• **Task to complete**
What is needed is an exact transcription of the listing, with the images removed.

++++ Supplied data

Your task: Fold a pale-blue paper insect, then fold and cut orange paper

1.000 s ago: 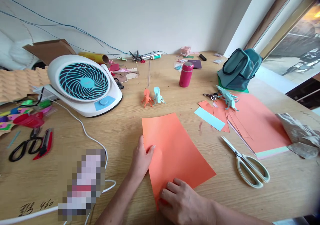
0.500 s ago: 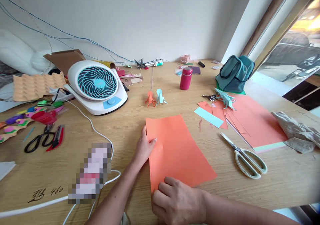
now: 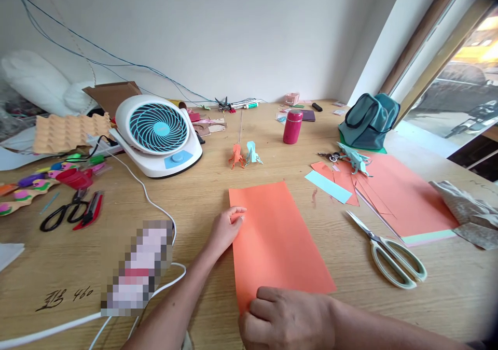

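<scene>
A sheet of orange paper point(image 3: 278, 236) lies lengthwise in front of me on the wooden table. At its left edge is my left hand point(image 3: 227, 229), with the thumb and bent fingers drawn together over the paper. My right hand point(image 3: 288, 319) is closed at the near left corner, knuckles up, and covers that corner. Its fingertips are hidden. Beyond the sheet stand a small folded orange paper figure point(image 3: 236, 156) and a light blue one point(image 3: 253, 154). To the right lie open scissors point(image 3: 392, 254) with pale handles.
A white fan point(image 3: 159, 137) stands at the back left, its cable running past a blurred-out object point(image 3: 138, 267). Black-handled scissors point(image 3: 66, 212) and a red cutter point(image 3: 91, 210) lie left. A pink flask point(image 3: 292, 127), teal bag point(image 3: 369, 122), paper strips point(image 3: 329, 185) and more orange sheets point(image 3: 412, 194) are right.
My left hand's fingers have come from the sheet's edge onto its top, curling toward the thumb. My right hand stays closed at the near corner. The whole view has shifted slightly.
</scene>
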Motion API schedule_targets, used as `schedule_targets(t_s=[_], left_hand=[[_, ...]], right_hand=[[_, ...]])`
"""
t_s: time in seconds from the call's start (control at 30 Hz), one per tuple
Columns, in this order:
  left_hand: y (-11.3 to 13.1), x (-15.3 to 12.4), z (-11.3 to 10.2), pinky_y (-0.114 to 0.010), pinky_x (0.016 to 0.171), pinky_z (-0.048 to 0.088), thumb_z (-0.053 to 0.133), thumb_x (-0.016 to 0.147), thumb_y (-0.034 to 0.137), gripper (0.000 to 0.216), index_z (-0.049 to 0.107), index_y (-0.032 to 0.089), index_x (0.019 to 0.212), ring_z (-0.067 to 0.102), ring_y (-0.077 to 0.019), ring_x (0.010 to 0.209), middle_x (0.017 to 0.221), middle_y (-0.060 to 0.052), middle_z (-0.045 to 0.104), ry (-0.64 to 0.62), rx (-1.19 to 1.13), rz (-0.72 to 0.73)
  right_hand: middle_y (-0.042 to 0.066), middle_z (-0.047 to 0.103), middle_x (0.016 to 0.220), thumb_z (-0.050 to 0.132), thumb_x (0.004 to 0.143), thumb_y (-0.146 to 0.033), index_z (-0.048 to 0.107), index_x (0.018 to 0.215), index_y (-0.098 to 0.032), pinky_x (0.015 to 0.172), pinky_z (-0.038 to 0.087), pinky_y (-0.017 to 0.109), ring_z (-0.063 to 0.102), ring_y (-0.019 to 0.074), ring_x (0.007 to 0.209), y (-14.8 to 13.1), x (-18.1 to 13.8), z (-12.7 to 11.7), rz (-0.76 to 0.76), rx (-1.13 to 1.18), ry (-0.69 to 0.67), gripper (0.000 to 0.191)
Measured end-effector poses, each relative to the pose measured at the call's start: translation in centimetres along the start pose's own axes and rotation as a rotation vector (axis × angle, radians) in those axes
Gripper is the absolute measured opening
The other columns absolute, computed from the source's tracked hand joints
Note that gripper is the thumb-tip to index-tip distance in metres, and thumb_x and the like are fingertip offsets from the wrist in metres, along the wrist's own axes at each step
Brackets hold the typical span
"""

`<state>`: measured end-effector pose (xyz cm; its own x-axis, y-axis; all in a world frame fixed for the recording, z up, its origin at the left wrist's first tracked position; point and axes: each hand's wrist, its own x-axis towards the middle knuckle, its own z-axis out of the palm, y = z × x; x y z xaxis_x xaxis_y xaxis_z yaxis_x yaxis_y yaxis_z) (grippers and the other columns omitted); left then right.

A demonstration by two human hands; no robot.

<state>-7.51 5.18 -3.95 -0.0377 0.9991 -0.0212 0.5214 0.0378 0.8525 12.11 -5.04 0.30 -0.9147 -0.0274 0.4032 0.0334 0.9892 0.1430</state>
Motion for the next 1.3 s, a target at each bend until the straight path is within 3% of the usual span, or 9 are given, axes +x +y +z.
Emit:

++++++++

• **Solved exercise**
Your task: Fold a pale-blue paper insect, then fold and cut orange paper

1.000 s ago: 
0.500 s ago: 
now: 

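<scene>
A sheet of orange paper point(image 3: 278, 236) lies lengthwise in front of me on the wooden table. At its left edge is my left hand point(image 3: 227, 229), with the thumb and bent fingers drawn together over the paper. My right hand point(image 3: 288, 319) is closed at the near left corner, knuckles up, and covers that corner. Its fingertips are hidden. Beyond the sheet stand a small folded orange paper figure point(image 3: 236, 156) and a light blue one point(image 3: 253, 154). To the right lie open scissors point(image 3: 392, 254) with pale handles.
A white fan point(image 3: 159, 137) stands at the back left, its cable running past a blurred-out object point(image 3: 138, 267). Black-handled scissors point(image 3: 66, 212) and a red cutter point(image 3: 91, 210) lie left. A pink flask point(image 3: 292, 127), teal bag point(image 3: 369, 122), paper strips point(image 3: 329, 185) and more orange sheets point(image 3: 412, 194) are right.
My left hand's fingers have come from the sheet's edge onto its top, curling toward the thumb. My right hand stays closed at the near corner. The whole view has shifted slightly.
</scene>
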Motion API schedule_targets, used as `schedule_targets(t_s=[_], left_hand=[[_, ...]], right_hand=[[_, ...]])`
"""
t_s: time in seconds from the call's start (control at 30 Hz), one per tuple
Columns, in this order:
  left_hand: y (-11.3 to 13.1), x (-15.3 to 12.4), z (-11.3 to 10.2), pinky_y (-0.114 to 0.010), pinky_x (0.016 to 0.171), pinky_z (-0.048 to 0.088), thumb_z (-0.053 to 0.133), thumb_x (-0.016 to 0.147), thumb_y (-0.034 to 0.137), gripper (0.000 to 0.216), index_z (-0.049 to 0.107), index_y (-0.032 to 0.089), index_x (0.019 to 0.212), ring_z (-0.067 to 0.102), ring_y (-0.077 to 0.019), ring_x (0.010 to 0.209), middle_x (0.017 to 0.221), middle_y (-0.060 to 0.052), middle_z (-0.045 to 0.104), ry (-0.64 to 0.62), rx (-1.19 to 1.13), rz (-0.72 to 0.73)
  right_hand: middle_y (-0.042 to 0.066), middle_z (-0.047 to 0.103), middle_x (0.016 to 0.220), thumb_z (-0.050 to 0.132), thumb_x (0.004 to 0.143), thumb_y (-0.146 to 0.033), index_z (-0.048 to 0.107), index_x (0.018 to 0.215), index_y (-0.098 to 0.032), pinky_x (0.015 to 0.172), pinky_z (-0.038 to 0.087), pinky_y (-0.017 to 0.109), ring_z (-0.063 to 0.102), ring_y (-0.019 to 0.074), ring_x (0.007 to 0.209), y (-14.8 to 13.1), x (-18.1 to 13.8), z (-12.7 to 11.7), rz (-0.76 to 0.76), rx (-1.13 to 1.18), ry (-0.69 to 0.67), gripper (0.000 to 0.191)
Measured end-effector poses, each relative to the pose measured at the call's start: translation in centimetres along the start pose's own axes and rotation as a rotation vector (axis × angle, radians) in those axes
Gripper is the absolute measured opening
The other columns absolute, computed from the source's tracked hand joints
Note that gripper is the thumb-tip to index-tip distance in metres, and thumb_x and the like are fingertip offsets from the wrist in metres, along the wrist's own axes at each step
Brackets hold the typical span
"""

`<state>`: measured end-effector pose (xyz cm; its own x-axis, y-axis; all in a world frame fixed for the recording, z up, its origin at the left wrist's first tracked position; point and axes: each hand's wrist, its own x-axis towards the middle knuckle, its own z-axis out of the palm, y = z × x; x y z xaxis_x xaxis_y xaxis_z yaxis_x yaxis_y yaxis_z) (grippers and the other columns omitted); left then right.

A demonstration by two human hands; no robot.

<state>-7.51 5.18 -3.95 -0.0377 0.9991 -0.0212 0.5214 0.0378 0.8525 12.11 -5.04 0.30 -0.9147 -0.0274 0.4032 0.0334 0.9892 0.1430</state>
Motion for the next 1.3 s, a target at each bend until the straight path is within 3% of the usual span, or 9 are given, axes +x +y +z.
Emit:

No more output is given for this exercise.